* _What the task requires_
An image-free reproduction of the data below is needed: print it exactly.

* _Records for this exercise_
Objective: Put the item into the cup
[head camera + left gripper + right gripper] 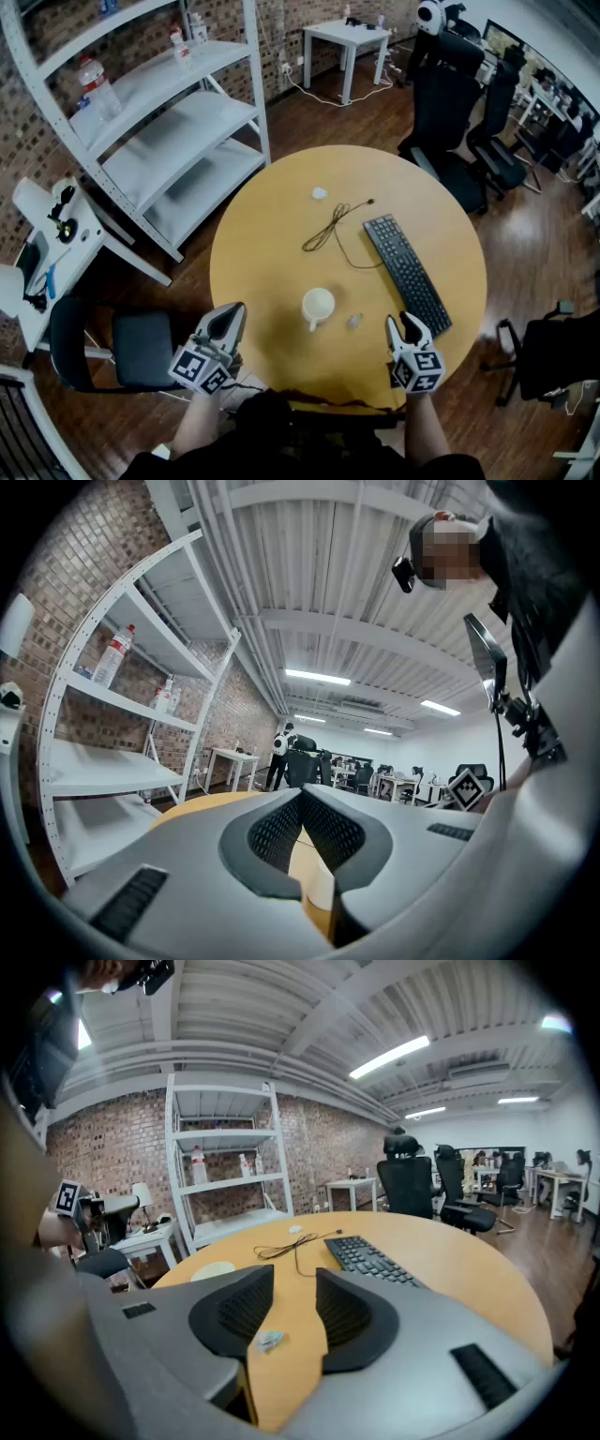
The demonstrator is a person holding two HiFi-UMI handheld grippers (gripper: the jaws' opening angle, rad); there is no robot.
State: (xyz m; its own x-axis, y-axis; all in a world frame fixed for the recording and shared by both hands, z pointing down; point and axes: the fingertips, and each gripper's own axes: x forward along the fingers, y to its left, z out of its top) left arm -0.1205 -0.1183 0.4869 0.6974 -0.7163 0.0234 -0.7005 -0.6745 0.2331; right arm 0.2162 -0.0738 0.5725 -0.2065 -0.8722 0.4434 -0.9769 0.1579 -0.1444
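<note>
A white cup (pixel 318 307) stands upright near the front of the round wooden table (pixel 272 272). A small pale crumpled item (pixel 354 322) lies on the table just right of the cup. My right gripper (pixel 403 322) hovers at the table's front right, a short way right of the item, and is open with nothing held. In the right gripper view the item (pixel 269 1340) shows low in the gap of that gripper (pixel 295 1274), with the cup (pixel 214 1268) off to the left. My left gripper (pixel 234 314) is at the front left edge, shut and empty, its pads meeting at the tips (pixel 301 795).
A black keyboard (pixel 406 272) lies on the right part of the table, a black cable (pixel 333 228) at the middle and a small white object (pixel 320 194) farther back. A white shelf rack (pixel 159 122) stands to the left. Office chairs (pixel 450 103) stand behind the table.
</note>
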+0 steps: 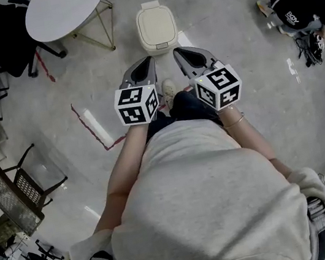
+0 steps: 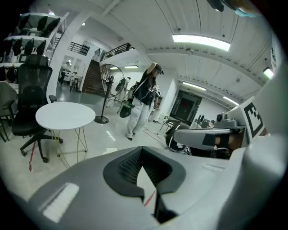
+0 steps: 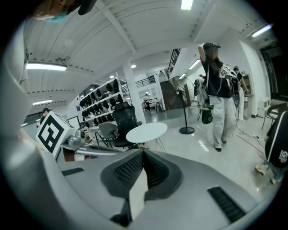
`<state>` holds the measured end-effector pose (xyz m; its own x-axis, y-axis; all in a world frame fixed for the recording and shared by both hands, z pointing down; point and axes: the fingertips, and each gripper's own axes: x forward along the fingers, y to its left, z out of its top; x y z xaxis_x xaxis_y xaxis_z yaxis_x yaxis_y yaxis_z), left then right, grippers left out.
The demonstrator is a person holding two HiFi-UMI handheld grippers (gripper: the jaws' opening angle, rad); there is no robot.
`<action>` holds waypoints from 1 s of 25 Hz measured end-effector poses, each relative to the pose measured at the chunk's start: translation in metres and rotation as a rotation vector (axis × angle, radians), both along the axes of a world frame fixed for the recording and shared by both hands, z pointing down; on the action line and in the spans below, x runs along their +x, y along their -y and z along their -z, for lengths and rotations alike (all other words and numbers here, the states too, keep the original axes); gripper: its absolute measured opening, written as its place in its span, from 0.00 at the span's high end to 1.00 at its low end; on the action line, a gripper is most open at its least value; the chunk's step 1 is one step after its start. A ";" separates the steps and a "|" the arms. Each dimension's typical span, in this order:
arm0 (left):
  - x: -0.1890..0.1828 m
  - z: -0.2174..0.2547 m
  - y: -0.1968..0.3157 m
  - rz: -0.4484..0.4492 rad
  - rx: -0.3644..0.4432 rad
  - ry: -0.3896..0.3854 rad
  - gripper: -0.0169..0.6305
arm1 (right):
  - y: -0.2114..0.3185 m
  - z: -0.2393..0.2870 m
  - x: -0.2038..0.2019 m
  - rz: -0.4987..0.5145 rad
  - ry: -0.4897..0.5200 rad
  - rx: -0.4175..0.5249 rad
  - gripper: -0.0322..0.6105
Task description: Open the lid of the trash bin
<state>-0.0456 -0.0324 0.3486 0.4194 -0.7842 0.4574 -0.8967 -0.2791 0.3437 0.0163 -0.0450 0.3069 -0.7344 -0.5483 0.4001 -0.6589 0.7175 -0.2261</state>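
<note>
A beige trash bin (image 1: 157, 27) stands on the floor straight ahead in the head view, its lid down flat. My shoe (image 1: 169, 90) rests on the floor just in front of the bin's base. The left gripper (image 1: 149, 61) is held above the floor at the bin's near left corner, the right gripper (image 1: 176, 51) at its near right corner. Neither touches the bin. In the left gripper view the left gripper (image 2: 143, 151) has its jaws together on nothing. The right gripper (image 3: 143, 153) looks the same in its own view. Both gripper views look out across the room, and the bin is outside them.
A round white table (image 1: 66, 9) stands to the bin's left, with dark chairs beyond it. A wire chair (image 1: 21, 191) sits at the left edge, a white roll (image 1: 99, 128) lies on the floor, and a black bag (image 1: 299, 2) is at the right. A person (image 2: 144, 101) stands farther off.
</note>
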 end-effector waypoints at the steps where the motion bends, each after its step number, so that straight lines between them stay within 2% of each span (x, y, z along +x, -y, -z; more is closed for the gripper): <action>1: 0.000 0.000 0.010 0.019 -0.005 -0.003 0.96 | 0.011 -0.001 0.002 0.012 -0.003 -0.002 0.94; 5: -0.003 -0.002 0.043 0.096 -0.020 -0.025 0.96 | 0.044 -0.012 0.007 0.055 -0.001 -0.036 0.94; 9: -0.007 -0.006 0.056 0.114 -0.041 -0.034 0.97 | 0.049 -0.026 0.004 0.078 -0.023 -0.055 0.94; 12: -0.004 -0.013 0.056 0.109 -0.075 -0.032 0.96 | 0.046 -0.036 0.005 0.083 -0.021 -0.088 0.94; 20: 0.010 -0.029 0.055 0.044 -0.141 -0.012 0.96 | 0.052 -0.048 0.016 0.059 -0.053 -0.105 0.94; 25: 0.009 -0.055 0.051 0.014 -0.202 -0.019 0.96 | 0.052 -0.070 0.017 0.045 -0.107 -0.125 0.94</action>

* _Solution to this exercise_
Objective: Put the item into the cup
[head camera + left gripper + right gripper] 
The demonstrator is a person holding two HiFi-UMI handheld grippers (gripper: the jaws' opening angle, rad); there is no robot.
State: (xyz m; its own x-axis, y-axis; all in a world frame fixed for the recording and shared by both hands, z pointing down; point and axes: the fingertips, and each gripper's own axes: x forward along the fingers, y to its left, z out of its top) left arm -0.1205 -0.1183 0.4869 0.6974 -0.7163 0.0234 -0.7005 -0.6745 0.2331; right arm 0.2162 -0.0738 0.5725 -0.2065 -0.8722 0.4434 -0.9769 0.1579 -0.1444
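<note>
A white cup (pixel 318 307) stands upright near the front of the round wooden table (pixel 272 272). A small pale crumpled item (pixel 354 322) lies on the table just right of the cup. My right gripper (pixel 403 322) hovers at the table's front right, a short way right of the item, and is open with nothing held. In the right gripper view the item (pixel 269 1340) shows low in the gap of that gripper (pixel 295 1274), with the cup (pixel 214 1268) off to the left. My left gripper (pixel 234 314) is at the front left edge, shut and empty, its pads meeting at the tips (pixel 301 795).
A black keyboard (pixel 406 272) lies on the right part of the table, a black cable (pixel 333 228) at the middle and a small white object (pixel 320 194) farther back. A white shelf rack (pixel 159 122) stands to the left. Office chairs (pixel 450 103) stand behind the table.
</note>
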+0 steps: 
+0 steps: 
+0 steps: 
`<state>` holds the measured end-effector pose (xyz m; its own x-axis, y-axis; all in a world frame fixed for the recording and shared by both hands, z pointing down; point and axes: the fingertips, and each gripper's own axes: x forward along the fingers, y to its left, z out of its top; x y z xaxis_x xaxis_y xaxis_z yaxis_x yaxis_y yaxis_z), left then right, grippers left out.
The demonstrator is a person holding two HiFi-UMI handheld grippers (gripper: the jaws' opening angle, rad); there is no robot.
`<action>` holds waypoints from 1 s of 25 Hz measured end-effector poses, each relative to the pose measured at the chunk's start: translation in metres and rotation as a rotation vector (axis × angle, radians), both along the axes of a world frame fixed for the recording and shared by both hands, z pointing down; on the action line and in the spans below, x runs along their +x, y along their -y and z along their -z, for lengths and rotations alike (all other words and numbers here, the states too, keep the original axes); gripper: its absolute measured opening, written as its place in its span, from 0.00 at the span's high end to 1.00 at its low end; on the action line, a gripper is most open at its least value; the chunk's step 1 is one step after its start. A ";" separates the steps and a "|" the arms. Each dimension's typical span, in this order:
arm0 (left):
  - x: -0.1890..0.1828 m
  - z: -0.2174..0.2547 m
  - y: -0.1968..0.3157 m
  - rz: -0.4484..0.4492 rad
  - rx: -0.3644..0.4432 rad
  - ry: -0.3896..0.3854 rad
  - gripper: -0.0169..0.6305
arm1 (right):
  - y: -0.2114..0.3185 m
  - z: -0.2393..0.2870 m
  - x: -0.2038..0.2019 m
  - rz: -0.4987..0.5145 rad
  - ry: -0.4897..0.5200 rad
  - rx: -0.4175..0.5249 rad
  - gripper: -0.0322..0.6105
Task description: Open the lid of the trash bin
<state>-0.0456 -0.0324 0.3486 0.4194 -0.7842 0.4574 -0.8967 -0.2791 0.3437 0.0163 -0.0450 0.3069 -0.7344 -0.5483 0.4001 -0.6589 0.7175 -0.2261</state>
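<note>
A beige trash bin (image 1: 157, 27) stands on the floor straight ahead in the head view, its lid down flat. My shoe (image 1: 169, 90) rests on the floor just in front of the bin's base. The left gripper (image 1: 149, 61) is held above the floor at the bin's near left corner, the right gripper (image 1: 176, 51) at its near right corner. Neither touches the bin. In the left gripper view the left gripper (image 2: 143, 151) has its jaws together on nothing. The right gripper (image 3: 143, 153) looks the same in its own view. Both gripper views look out across the room, and the bin is outside them.
A round white table (image 1: 66, 9) stands to the bin's left, with dark chairs beyond it. A wire chair (image 1: 21, 191) sits at the left edge, a white roll (image 1: 99, 128) lies on the floor, and a black bag (image 1: 299, 2) is at the right. A person (image 2: 144, 101) stands farther off.
</note>
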 end-effector waypoints at the steps where the motion bends, each after its step number, so that straight lines between them stay within 2% of each span (x, y, z along +x, -y, -z; more is closed for the gripper): <action>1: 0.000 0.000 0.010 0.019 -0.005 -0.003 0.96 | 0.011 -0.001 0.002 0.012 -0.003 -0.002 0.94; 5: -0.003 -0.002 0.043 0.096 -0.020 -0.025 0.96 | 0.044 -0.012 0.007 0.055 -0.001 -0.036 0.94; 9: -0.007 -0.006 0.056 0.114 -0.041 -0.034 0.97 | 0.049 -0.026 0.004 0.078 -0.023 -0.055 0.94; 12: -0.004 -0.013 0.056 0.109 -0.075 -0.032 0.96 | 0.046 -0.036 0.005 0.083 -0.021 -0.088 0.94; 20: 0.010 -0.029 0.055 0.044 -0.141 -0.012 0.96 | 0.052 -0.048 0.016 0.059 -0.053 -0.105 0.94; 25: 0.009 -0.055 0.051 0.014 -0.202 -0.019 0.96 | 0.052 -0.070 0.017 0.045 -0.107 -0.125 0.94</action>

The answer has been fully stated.